Nous rêvons et carressons la perspective de voir la femme se mettre dans la cacaoculture, parce que chez nous, sur cette terre, ancestralement, les femmes n’accédaient pas à la propriété foncière. Mais, de plus en plus, des voix s’élèvent pour montrer que les femmes sont tout aussi dans le besoin de disposer des espaces fonciers pour tout au moins pouvoir en jouir.

Donc, nous avons entrepris de le faire ; nous continuerons d’encourager les initiatives féminines et des jeunes et même des hommes dans ce sens. Nous avons commencé ce chantier, il y a cinq ans déjà.
La Commune de Massock-Songloulou suppose aussi le renouveau sur le plan des infrastructures. On constate que six ans passée dans l’opposition, Massock-Songloulou a basculé dans une sorte de marasme. Quels sont les engagements que vous prenez dans ce sens, si Massock-Songloulou revient dans l’escarcelle du RDPC ?

A la vérité, nous regrettons énormément que Massock-Songloulou ait basculé dans l’opposition. Mais, peut-être que c’est une leçon apprise. On a mesuré la profondeur de cette situation déplorable. Aujourd’hui, nous comprenons bien qu’il n’y a pas de place pour l’opposition dans cette unité politique.

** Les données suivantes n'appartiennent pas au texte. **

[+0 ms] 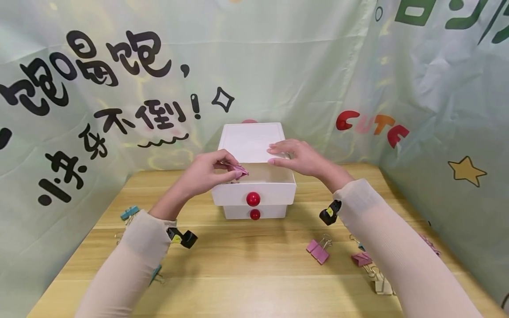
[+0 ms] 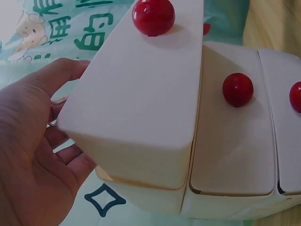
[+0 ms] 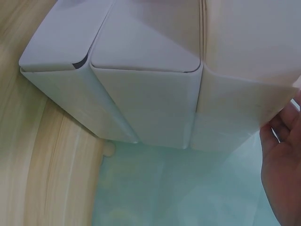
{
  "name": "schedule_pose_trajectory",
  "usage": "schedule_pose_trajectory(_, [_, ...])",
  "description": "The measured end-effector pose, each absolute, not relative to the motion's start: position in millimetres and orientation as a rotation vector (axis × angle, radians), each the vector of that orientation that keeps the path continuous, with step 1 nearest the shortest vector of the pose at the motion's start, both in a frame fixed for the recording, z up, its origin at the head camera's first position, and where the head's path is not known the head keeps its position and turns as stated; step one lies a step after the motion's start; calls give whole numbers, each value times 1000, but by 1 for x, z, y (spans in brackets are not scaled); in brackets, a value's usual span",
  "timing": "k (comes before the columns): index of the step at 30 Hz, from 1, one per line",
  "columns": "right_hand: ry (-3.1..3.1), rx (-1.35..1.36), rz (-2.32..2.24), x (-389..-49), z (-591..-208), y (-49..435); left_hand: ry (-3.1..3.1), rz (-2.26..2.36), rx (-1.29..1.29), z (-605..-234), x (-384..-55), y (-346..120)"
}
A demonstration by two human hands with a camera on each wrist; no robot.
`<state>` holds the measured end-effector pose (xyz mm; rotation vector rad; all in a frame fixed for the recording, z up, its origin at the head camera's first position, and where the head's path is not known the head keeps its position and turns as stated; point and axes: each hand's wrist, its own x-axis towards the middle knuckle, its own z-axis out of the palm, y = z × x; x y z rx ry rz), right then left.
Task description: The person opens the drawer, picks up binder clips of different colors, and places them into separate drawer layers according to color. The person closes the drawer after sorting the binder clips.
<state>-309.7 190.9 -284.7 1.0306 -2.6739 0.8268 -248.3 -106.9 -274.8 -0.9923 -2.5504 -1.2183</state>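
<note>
- Teal binder clip [image 1: 129,213] at far left of the table [image 1: 246,274], near the left sleeve [image 1: 123,265]; second teal clip [image 1: 155,274] partly hidden by that sleeve.
- Left hand [image 1: 208,173]: thumb and fingers nearly closed, pinching a pink binder clip [image 1: 240,171]. Clip is above the left part of the pulled-out top drawer [image 1: 274,194].
- White drawer cabinet [image 1: 250,140] mid-table, at the back. Red knob [image 1: 253,198] on the top drawer; left wrist view shows two pushed-in drawers below, each with a red knob.
- Right hand [image 1: 298,157]: fingers extended, thumb apart, grips nothing; fingertips at the cabinet top's right side, can't tell if touching.
- Loose pink clip [image 1: 318,251] front right, lying on the table.
- Further right, beside the right sleeve [image 1: 397,247]: another pink clip [image 1: 361,259], white clip [image 1: 383,286], both partly hidden.
</note>
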Motion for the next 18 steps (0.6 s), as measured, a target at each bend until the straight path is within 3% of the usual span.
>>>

Plus que jamais, nous conscientisons nos populations, nos militants pour qu’on comprenne en fin que nous ne pouvons pas nous mettre en marge; que celui qui seul peut rassembler et nous permettre d’aller de l’avant est le Président Paul BIYA.


C’est la raison pour laquelle nous militons pour que lors des prochaines municipales, Massock-Songloulou revienne dans l’escarcelle du RDPC. C’est d’ailleurs le sens de notre message délivré aux populations.

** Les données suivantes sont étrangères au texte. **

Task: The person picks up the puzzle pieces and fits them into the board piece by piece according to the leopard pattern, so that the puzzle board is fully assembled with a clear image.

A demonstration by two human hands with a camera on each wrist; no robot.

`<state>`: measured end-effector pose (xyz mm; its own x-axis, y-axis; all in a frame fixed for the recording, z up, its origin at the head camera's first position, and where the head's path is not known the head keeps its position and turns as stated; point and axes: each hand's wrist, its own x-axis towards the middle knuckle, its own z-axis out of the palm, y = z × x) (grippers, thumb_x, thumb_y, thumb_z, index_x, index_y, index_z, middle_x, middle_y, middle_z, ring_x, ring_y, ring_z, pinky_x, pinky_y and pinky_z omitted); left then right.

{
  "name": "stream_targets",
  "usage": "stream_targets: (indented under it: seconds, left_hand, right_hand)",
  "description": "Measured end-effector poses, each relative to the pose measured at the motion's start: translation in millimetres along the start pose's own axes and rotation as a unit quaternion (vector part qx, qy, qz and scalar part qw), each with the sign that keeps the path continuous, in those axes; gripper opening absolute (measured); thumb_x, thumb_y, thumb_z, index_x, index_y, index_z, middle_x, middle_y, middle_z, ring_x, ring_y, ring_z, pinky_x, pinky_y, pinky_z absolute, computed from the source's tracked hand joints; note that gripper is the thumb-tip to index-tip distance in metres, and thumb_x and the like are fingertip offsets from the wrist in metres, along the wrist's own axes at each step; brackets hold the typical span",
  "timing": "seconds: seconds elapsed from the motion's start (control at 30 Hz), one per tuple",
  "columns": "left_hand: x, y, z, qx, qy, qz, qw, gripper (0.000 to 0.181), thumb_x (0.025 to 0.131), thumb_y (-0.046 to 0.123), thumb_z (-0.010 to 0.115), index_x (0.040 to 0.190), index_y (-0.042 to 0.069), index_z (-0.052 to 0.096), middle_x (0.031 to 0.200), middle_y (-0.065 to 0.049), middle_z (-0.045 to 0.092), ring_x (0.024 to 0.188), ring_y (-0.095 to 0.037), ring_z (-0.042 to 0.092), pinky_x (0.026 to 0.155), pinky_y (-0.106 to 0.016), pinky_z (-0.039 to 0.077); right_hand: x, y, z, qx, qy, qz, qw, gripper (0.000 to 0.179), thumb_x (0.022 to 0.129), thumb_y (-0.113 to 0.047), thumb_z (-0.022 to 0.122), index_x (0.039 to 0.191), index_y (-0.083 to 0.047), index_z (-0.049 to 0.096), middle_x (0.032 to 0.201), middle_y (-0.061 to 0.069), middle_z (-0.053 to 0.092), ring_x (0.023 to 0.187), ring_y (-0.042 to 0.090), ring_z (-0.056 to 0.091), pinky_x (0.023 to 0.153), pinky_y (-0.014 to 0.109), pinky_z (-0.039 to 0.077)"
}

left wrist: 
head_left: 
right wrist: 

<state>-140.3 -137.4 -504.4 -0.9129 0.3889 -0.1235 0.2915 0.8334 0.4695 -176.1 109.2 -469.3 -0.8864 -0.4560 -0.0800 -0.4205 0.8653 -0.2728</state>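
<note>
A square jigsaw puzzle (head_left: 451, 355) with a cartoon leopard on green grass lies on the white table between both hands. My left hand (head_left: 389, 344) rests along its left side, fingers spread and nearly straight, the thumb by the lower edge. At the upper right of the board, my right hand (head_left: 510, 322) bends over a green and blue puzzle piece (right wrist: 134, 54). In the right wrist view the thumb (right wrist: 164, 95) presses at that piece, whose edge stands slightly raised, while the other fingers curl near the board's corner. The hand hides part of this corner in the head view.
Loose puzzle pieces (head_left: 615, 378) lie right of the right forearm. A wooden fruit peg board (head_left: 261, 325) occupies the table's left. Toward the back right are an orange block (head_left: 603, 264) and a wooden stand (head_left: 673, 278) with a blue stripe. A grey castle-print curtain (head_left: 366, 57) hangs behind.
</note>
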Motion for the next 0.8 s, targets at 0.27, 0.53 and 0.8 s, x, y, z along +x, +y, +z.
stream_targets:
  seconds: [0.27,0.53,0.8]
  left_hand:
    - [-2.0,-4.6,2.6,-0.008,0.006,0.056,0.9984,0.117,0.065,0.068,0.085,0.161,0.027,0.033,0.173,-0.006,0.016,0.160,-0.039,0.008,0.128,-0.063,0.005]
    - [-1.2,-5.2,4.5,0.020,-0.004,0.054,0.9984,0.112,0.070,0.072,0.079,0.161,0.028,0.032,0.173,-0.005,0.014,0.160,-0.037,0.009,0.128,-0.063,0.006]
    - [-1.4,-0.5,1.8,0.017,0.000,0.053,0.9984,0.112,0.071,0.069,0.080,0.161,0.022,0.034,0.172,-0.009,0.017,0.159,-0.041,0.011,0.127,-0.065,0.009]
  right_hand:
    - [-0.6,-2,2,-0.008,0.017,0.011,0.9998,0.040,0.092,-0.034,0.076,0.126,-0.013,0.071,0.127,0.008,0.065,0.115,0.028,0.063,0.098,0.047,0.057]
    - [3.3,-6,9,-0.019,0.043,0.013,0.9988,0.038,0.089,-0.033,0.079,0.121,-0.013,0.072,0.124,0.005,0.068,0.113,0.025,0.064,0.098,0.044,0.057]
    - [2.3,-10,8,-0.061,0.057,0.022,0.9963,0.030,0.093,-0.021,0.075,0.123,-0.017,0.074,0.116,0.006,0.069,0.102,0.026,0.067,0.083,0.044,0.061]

Quel est l’intérêt de construire un centre de transformation post-récoltes du cacao à Massock-Songloulou ?
L’idée, c’est de permettre de donner de la valeur à la commercialisation du cacao dans cette unité. En vendant exclusivement la fève, on fait tout de suite face à l’aspect erratique du produit et on risquerait de décourager substantiellement ceux qui sont dans l’expérience de la cacaoculture.



Donc, l’idée que nous carressons, c’est véritablement que la première et la deuxième transformation se fassent localement à côté des traitements post-récoltes, pour donner de la qualité à cette fève-là. Et, une fois transformée, elle peut se conserver durablement et se vendre à meilleurs coûts que la fève brute vendue à l’export tel que c’était le cas.

Donc, nous n’en carressons pas seulement la perspective, nous sommes persuadés que c’est la solution. C’est la volonté du Chef de l’État.

Le Président de la section serein…
C’est cette solution qui existe dans les documents de planification stratégique dans laquelle s’inscrit Massock-Songloulou.